* Assigned task *
Pictures aside, repeat every record below exactly.
START Available data
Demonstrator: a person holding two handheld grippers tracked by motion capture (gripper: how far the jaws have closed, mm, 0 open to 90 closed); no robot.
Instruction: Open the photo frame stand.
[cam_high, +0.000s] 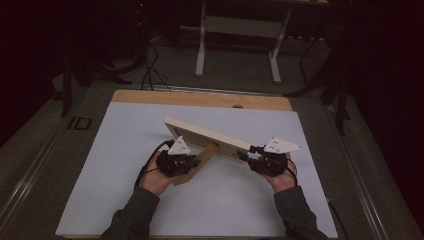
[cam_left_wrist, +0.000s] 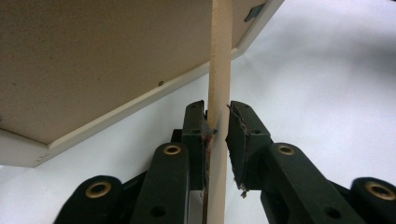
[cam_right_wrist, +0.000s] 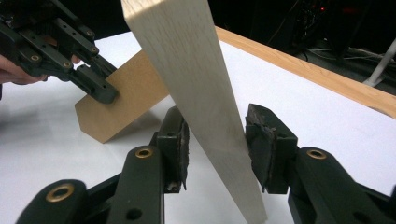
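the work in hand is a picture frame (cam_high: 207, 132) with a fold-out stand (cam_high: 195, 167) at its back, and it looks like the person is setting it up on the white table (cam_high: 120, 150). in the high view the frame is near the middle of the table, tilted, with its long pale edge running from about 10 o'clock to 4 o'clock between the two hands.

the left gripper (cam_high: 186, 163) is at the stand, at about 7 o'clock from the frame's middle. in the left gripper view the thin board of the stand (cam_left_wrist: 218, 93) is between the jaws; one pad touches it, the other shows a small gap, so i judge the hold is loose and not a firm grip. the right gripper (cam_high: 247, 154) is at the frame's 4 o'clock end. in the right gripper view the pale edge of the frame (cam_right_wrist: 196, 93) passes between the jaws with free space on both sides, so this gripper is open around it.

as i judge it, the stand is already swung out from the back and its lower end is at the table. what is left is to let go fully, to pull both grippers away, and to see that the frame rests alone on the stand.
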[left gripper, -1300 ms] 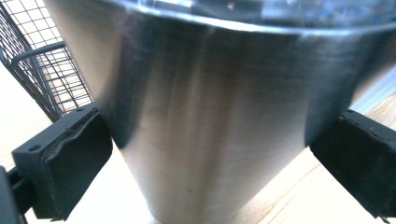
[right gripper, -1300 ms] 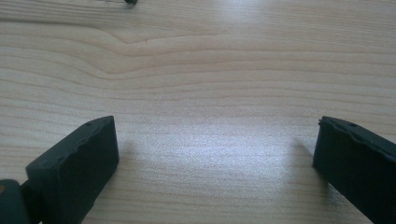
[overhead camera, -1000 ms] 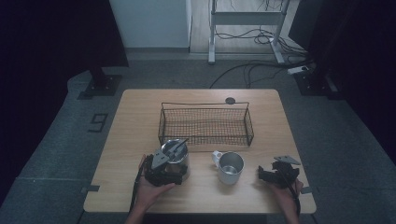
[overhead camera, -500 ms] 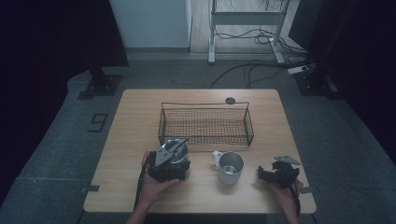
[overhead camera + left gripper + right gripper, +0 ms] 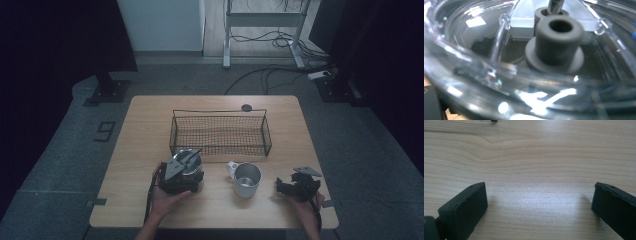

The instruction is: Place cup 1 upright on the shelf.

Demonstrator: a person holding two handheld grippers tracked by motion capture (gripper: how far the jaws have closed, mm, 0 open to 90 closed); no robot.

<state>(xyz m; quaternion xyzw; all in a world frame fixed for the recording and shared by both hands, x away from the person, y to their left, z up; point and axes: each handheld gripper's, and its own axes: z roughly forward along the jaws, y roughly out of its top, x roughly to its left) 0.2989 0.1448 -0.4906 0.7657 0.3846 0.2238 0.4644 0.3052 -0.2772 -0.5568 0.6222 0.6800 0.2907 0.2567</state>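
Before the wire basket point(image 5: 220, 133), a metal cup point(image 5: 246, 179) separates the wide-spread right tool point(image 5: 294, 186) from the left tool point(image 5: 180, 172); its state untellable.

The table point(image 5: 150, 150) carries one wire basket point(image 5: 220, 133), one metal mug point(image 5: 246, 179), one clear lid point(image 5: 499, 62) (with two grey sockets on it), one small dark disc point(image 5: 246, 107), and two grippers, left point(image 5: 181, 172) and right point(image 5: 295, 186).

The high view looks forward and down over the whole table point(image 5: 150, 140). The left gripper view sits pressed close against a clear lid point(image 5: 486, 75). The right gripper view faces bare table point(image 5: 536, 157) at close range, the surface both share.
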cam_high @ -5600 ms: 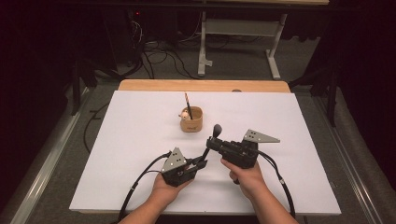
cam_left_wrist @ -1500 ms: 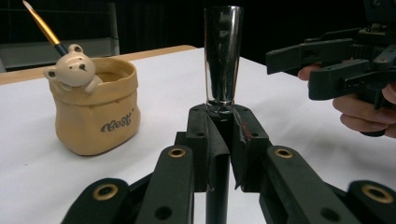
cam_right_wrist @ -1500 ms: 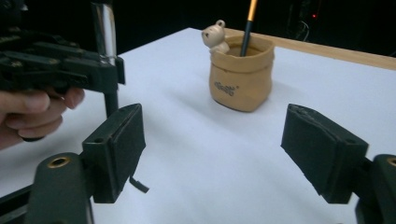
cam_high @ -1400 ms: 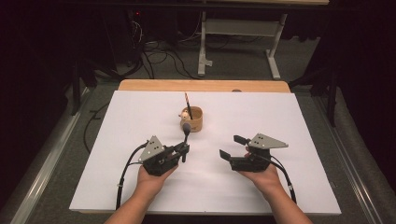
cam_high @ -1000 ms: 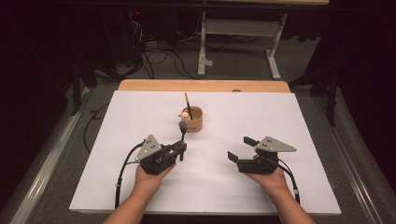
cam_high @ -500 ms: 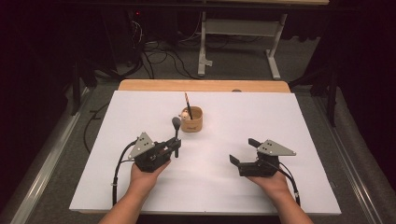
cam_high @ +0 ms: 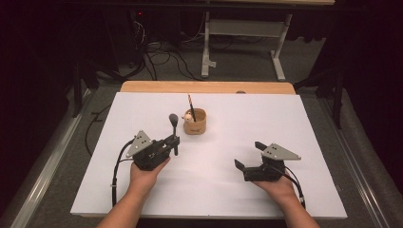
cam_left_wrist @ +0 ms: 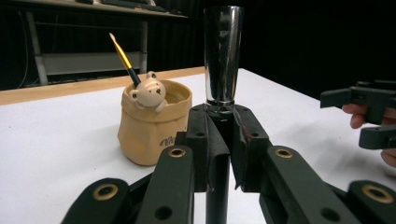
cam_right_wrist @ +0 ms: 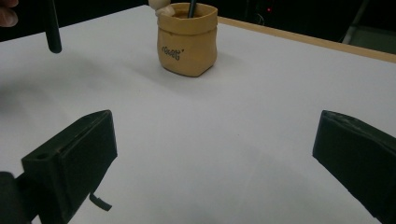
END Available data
* Exercise response *
Demonstrator: a person holding two handheld grippers tracked by motion capture (gripper: how far the jaws have closed, mm, 0 open to 90 closed); no robot.
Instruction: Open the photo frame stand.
[cam_high, +0.000s] 
[cam_left_wrist, +0.000s] 
[cam_right_wrist, +0.000s] 
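the work in hand is a picture frame (cam_high: 207, 132) with a fold-out stand (cam_high: 195, 167) at its back, and it looks like the person is setting it up on the white table (cam_high: 120, 150). in the high view the frame is near the middle of the table, tilted, with its long pale edge running from about 10 o'clock to 4 o'clock between the two hands.

the left gripper (cam_high: 186, 163) is at the stand, at about 7 o'clock from the frame's middle. in the left gripper view the thin board of the stand (cam_left_wrist: 218, 93) is between the jaws; one pad touches it, the other shows a small gap, so i judge the hold is loose and not a firm grip. the right gripper (cam_high: 247, 154) is at the frame's 4 o'clock end. in the right gripper view the pale edge of the frame (cam_right_wrist: 196, 93) passes between the jaws with free space on both sides, so this gripper is open around it.

as i judge it, the stand is already swung out from the back and its lower end is at the table. what is left is to let go fully, to pull both grippers away, and to see that the frame rests alone on the stand.
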[left gripper, -1300 ms] 
[right gripper, -1300 ms] 
[overhead camera, -1000 ms] 
[overhead camera, -500 ms] 
[overhead camera + left gripper + right gripper, +0 ms] 

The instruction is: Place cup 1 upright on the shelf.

Demonstrator: a person holding two handheld grippers tracked by motion capture (gripper: how far the jaws have closed, mm, 0 open to 90 closed); no robot.

<state>(xyz m; quaternion xyzw; all in a world frame fixed for the recording and shared by both hands, x away from the person, y to their left, z up; point and axes: each handheld gripper's, and its own axes: z roughly forward along the jaws, y roughly out of its top, x roughly to its left) 0.2989 0.1448 -0.4906 0.7657 0.3846 0.2238 0.4644 0.3052 -0.2772 -0.5568 0.6222 0.6800 0.2907 0.2567</state>
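Before the wire basket point(image 5: 220, 133), a metal cup point(image 5: 246, 179) separates the wide-spread right tool point(image 5: 294, 186) from the left tool point(image 5: 180, 172); its state untellable.

The table point(image 5: 150, 150) carries one wire basket point(image 5: 220, 133), one metal mug point(image 5: 246, 179), one clear lid point(image 5: 499, 62) (with two grey sockets on it), one small dark disc point(image 5: 246, 107), and two grippers, left point(image 5: 181, 172) and right point(image 5: 295, 186).

The high view looks forward and down over the whole table point(image 5: 150, 140). The left gripper view sits pressed close against a clear lid point(image 5: 486, 75). The right gripper view faces bare table point(image 5: 536, 157) at close range, the surface both share.
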cam_high @ -5600 ms: 
cam_left_wrist @ -1500 ms: 
cam_right_wrist @ -1500 ms: 
cam_high @ -1400 ms: 
cam_high @ -1000 ms: 
cam_high @ -500 ms: 
cam_high @ +0 ms: 
cam_left_wrist @ +0 ms: 
cam_right_wrist @ +0 ms: 

The exercise is now complete.